Searching for products

This section explains Spree’s support for product search and selection. After reading it you should know:

  • how the Searcher API works
  • how to install and configure a searcher instance
  • how to configure and use faceted search

This guide is aimed at developers.

1 Overview

Searching for products is a key operation for commerce sites, where we need both speed and flexibility. Spree supports this by providing an API that allows plug-in and configuration of a variety of specialized, high-performance search platforms. Furthermore, the core team maintains instances of this API for a few of the current top platforms, such as Solr and Sphinx.

The primary use of these platforms in Spree is to provide flexible full-text searching of product details. Spree submits a query and then paginates the result.

Depending on the exact platform in use, Spree may also advise on searches with alternative spellings, or support refinement or drilling down in the search result via facets.

2 Searcher API

2.1 Configuration

You can set the current search implementation by assigning a suitable object to Spree::Config.searcher. If it is not set, the searcher defaults to an instance of the base implementation.

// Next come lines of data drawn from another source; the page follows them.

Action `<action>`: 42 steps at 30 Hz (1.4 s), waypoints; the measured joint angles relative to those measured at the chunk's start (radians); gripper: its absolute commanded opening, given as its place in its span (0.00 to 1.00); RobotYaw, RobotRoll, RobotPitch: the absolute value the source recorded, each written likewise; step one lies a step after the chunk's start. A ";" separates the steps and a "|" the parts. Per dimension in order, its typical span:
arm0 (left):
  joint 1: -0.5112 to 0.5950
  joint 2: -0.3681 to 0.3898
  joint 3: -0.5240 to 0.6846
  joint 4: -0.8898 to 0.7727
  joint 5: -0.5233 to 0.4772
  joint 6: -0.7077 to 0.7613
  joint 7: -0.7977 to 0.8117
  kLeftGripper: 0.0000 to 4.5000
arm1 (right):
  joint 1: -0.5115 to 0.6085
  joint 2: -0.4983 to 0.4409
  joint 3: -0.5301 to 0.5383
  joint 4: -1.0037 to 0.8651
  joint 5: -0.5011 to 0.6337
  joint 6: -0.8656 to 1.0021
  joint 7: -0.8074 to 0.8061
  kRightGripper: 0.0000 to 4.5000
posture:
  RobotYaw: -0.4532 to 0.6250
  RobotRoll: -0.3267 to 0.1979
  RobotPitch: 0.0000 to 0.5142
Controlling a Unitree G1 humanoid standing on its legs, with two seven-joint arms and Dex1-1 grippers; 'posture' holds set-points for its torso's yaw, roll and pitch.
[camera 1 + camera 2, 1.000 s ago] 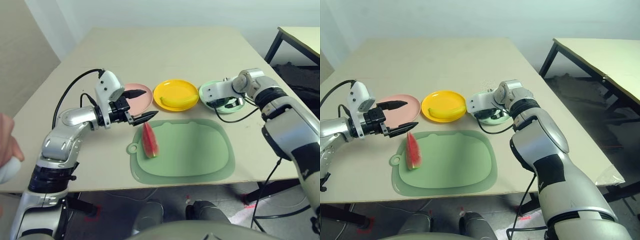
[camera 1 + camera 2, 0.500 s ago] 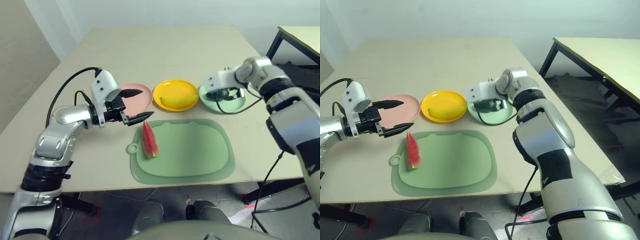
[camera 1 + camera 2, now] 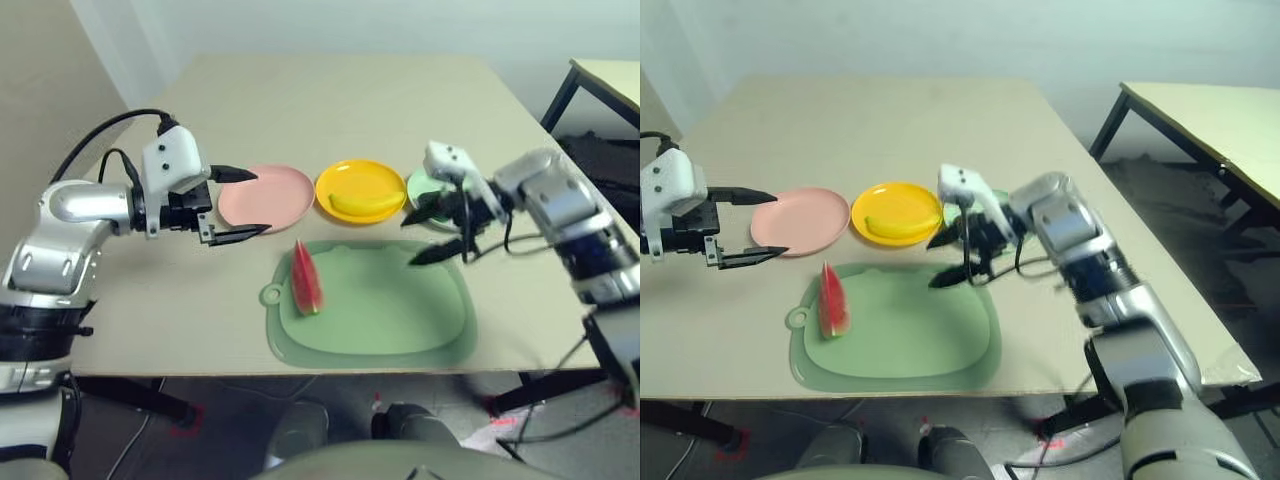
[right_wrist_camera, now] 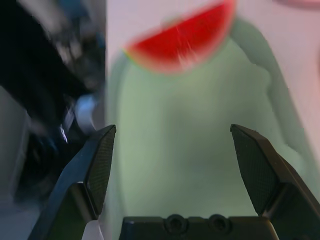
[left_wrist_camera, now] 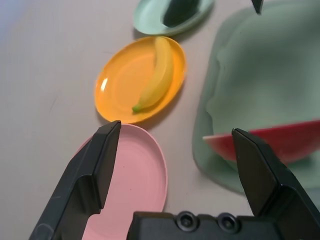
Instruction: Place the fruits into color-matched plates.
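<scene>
The red watermelon wedge with green rind stands on edge at the left end of the large green mat. A yellow banana lies in the yellow plate. The pink plate holds nothing. In the left wrist view a dark avocado sits in the mint green plate. My left gripper hovers open at the pink plate's left edge, left of the wedge. My right gripper is open above the mat's far right part, in front of the mint plate.
The three plates stand in a row just beyond the mat, near the table's middle. Bare tan tabletop stretches behind them. A second table stands off to the right. Black cables trail from both wrists.
My right gripper has swung from the mint plate toward me, out over the mat. The left gripper has drawn back to the left, away from the wedge. The camera has shifted a little.
</scene>
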 measured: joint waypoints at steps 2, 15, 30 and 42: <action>-0.022 0.006 -0.035 0.003 0.022 -0.037 -0.047 1.00 | 0.077 0.052 -0.047 -0.079 0.055 0.051 -0.086 0.99 | 0.56 0.62 0.00; -0.080 0.005 -0.289 0.066 0.153 -0.433 -0.324 1.00 | 0.489 0.204 -0.195 0.012 0.097 -0.613 -0.255 0.99 | 0.54 0.62 0.00; -0.328 -0.110 -0.560 0.342 0.277 -0.813 -0.324 1.00 | 0.663 0.181 -0.198 0.288 0.021 -1.282 -0.230 0.99 | 0.45 0.62 0.00; -0.374 -0.177 -0.704 0.443 0.299 -0.865 -0.326 1.00 | 0.717 0.134 -0.163 0.235 0.058 -1.329 -0.210 0.99 | 0.44 0.62 0.00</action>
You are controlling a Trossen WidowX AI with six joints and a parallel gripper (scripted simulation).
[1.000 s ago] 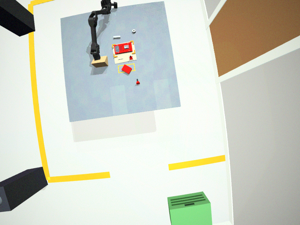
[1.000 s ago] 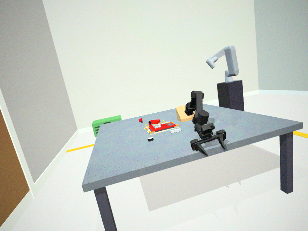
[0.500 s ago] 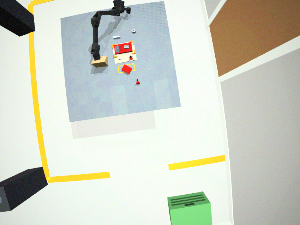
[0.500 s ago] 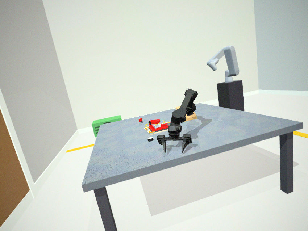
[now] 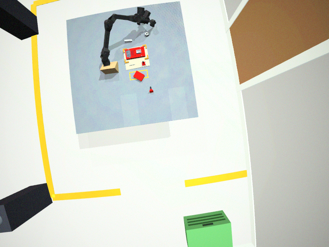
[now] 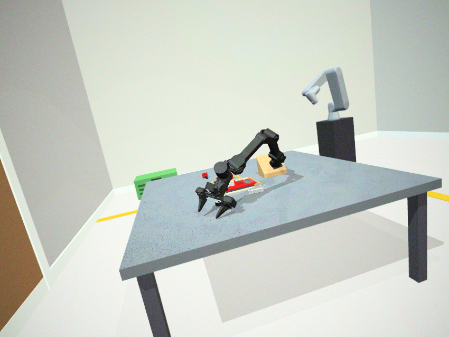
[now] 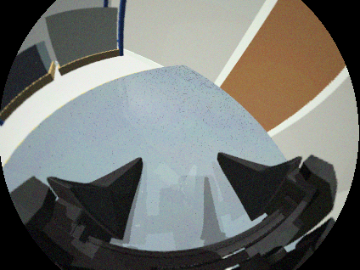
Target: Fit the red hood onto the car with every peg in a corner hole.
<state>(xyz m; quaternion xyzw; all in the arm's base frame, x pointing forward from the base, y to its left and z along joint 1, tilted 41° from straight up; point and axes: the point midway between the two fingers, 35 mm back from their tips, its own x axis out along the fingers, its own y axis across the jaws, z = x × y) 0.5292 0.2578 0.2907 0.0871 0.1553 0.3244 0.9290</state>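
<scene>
The red hood (image 5: 139, 75) lies on the table, turned askew across a yellow outlined rectangle (image 5: 129, 76); in the exterior view the arm mostly hides it. The red chassis (image 5: 134, 55) (image 6: 243, 184) sits in the cream jig (image 5: 136, 66) with orange corners, the pale engine block (image 5: 138, 51) on its deck. The pegs are too small to make out clearly. My gripper (image 6: 207, 214) (image 7: 181, 159) is open and empty, above the table on the far side of the jig from the hood, near the wheel. The hood is not in the wrist view.
A black and white wheel (image 5: 146, 35) (image 6: 217, 203) and a white bar (image 5: 127, 40) (image 6: 255, 190) lie beside the jig. A small red part (image 5: 143, 63) stands on the jig board. Another red part (image 5: 151, 90) (image 6: 204, 175) lies beyond the hood. The arm's base is on a wooden block (image 5: 112, 67) (image 6: 266, 171).
</scene>
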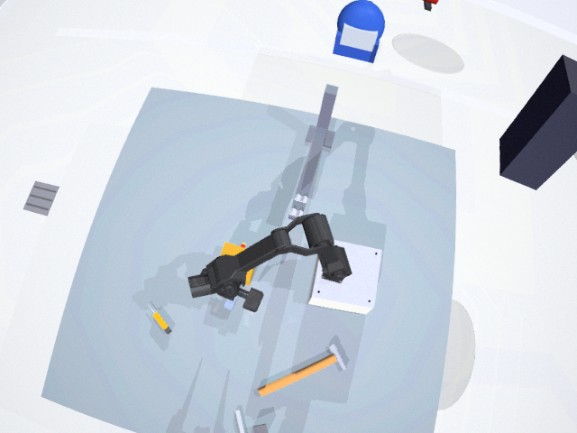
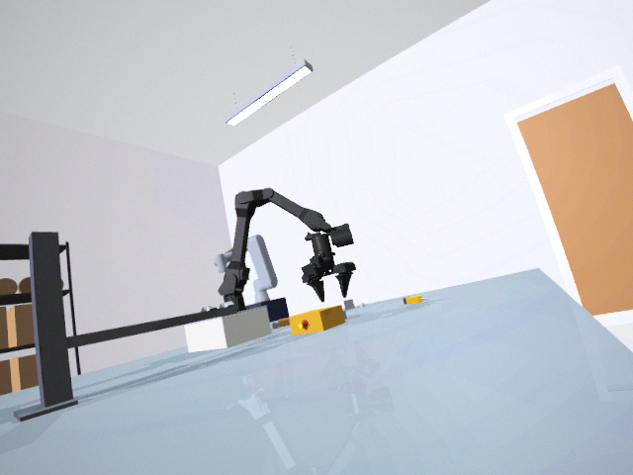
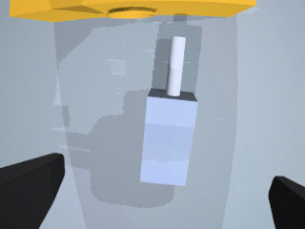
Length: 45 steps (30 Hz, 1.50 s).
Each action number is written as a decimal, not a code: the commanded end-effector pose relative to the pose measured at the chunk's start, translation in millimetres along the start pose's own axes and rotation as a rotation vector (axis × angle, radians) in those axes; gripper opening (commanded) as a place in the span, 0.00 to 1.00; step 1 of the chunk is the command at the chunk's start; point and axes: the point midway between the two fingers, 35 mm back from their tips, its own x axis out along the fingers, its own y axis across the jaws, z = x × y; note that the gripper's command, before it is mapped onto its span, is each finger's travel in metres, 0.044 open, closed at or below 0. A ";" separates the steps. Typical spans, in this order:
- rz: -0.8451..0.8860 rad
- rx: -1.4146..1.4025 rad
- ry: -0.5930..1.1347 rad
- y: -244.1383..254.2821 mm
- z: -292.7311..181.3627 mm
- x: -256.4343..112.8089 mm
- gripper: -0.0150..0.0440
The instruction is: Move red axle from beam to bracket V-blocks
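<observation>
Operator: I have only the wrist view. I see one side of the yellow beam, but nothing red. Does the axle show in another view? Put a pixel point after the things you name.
Observer: Yes, the exterior view shows the red axle point(image 1: 242, 244) point(image 2: 305, 324) in an end of the yellow beam point(image 1: 231, 249) point(image 2: 332, 318) point(image 3: 191, 9).
Operator: And the V-blocks, do they hold it?
Observer: No; from the top, no axle lies in the V-blocks point(image 1: 300, 200).
Operator: Is my gripper touching the table?
Observer: No, in the exterior view the gripper point(image 1: 228, 292) point(image 2: 333, 298) point(image 3: 170, 178) hangs above it.
</observation>
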 end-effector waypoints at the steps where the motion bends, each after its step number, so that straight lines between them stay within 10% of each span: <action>1: 0.006 -0.003 0.008 1.5 -1.5 -10.1 1.00; 45: -0.010 -2.929 -0.014 40.6 185.2 -4.8 1.00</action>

2.2 Integration with Spree

The primary modification is to override the named scope for general keyword lookup. Thus Product.keywords("foo") will use the configured search implementation, and return a new scope which limits its result to products which match the query.

One standard use of the keywords scope is to implement the default Spree search box. The method retrieve_products (now in lib/spree/search.rb) handles display of product lists based on a mix of keywords, taxon selections, product group(s) and facets. It uses the searcher API to set up searches, then the actual search occurs via (indirect) calls to the keywords scope, e.g. as a clause in a product group or in response to presence of a keyword parameter in the query. Note that retrieve_products is used to generate listings in the Product and Taxon controllers: you’ll probably need to use it if generating similar listings.

2.3 Standard interface

See the existing search implementations for concrete examples, e.g. the base implementation or spree-solr-search.

2.3.1 new

The API is managed through a class, so if you are replacing the default instance, you need to create a new instance of your search class.

2.3.2 get_products_conditions_for(query)

This is the main call. Its purpose is to format the query appropriately and retrieve information from the search platform, then return it in the form of a named scope. Typically, you will retrieve a list of product ids i1, i2, ... from the platform and produce the result {:conditions => "products.id IN (i1, i2, ...)"} (though you are free to include other scope elements too).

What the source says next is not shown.